One system operator suggested there is no need for ITMs because “[t]he Commission may submit data requests to transmission planners, audit whether transmission planning processes adhere to existing rules or regulations, or initiate and/or entertain section 206 proceedings relating to public utility transmission planning processes.  The Commission itself can hire employees and consultants to help address questions or concerns or fulfill the functions the ANOPR contemplates an independent transmission monitor might perform.”[39]  NESCOE understands that the Commission does not do this on a regular basis: “Currently, the Commission does not routinely assess compliance with its planning principles, and [the Harvard Electricity Law Initiative is] aware of only one Commission investigation into utility-controlled planning processes.”[40]  NESCOE further recognizes the resources implicated if the Commission were to regularly initiate such investigations.  The reforms that the Commission contemplates with ITMs could provide needed support to the Commission in fulfilling its obligations under the FPA to ensure that rates are just and reasonable.  The Commission’s consideration of moving to a system with such support is well-timed in light of anticipated future transmission infrastructure needs.

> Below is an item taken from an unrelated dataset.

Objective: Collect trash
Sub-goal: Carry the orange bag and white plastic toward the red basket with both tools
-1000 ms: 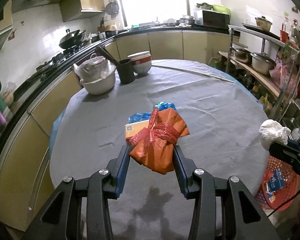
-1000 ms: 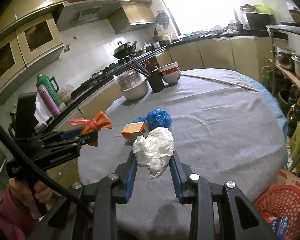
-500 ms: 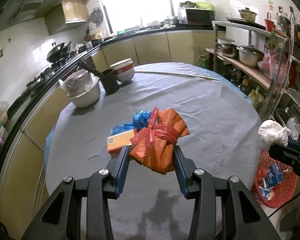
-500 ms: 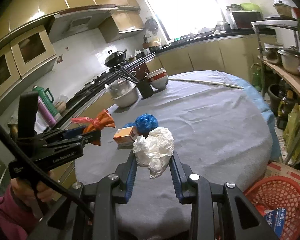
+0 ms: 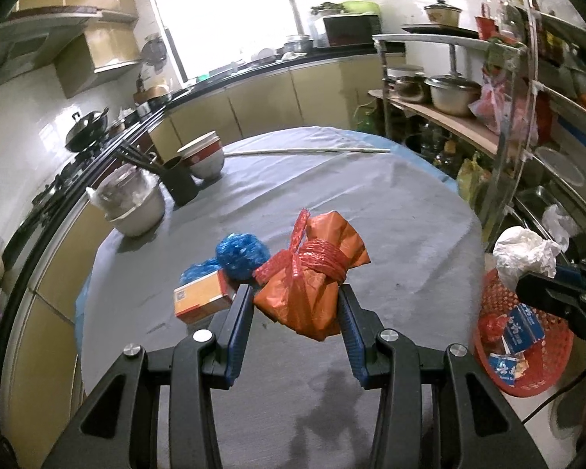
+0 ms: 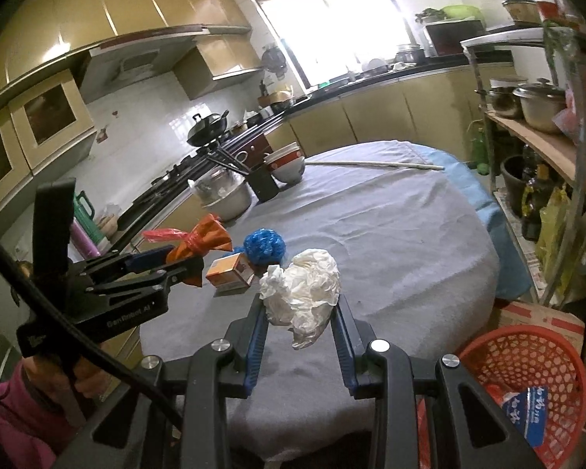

3.              Requiring Independent Transmission Monitors Would Neither Infringe on Public Utility Transmission Owners’ FPA Section 205 Rights Nor Be an Unlawful Delegation of the Commission’s Authority.

Requiring ITMs would not infringe on public utility transmission owners’ FPA section 205 rights, as some commenters suggested.  Certain public utility transmission owners argued that their exclusive right to establish and change tariffs governing the rates, terms, and conditions over their transmission service under FPA section 205 extends to transmission planning processes, and that in turn, having an independent entity monitor any aspect of these planning processes is at odds with their FPA section 205 rights.[41]

Public utility transmission owners, of course, have exclusive FPA section 205 rights over their tariffs including rates, terms, and conditions of transmission service.  If the Commission ultimately does propose reforms requiring ITMs, and if the form that the ITM were to take requires modifications to any existing contracts, such as certain transmission owners’ agreements, the Commission would need to demonstrate under FPA section 206 that the existing agreements are unjust and unreasonable without ITMs, and that the addition of ITM oversight support is just and reasonable.  This is the approach that the Commission took in Order No. 1000 in requiring the elimination of the ROFR contained in various transmission owners’ agreements, which multiple Courts upheld.[42]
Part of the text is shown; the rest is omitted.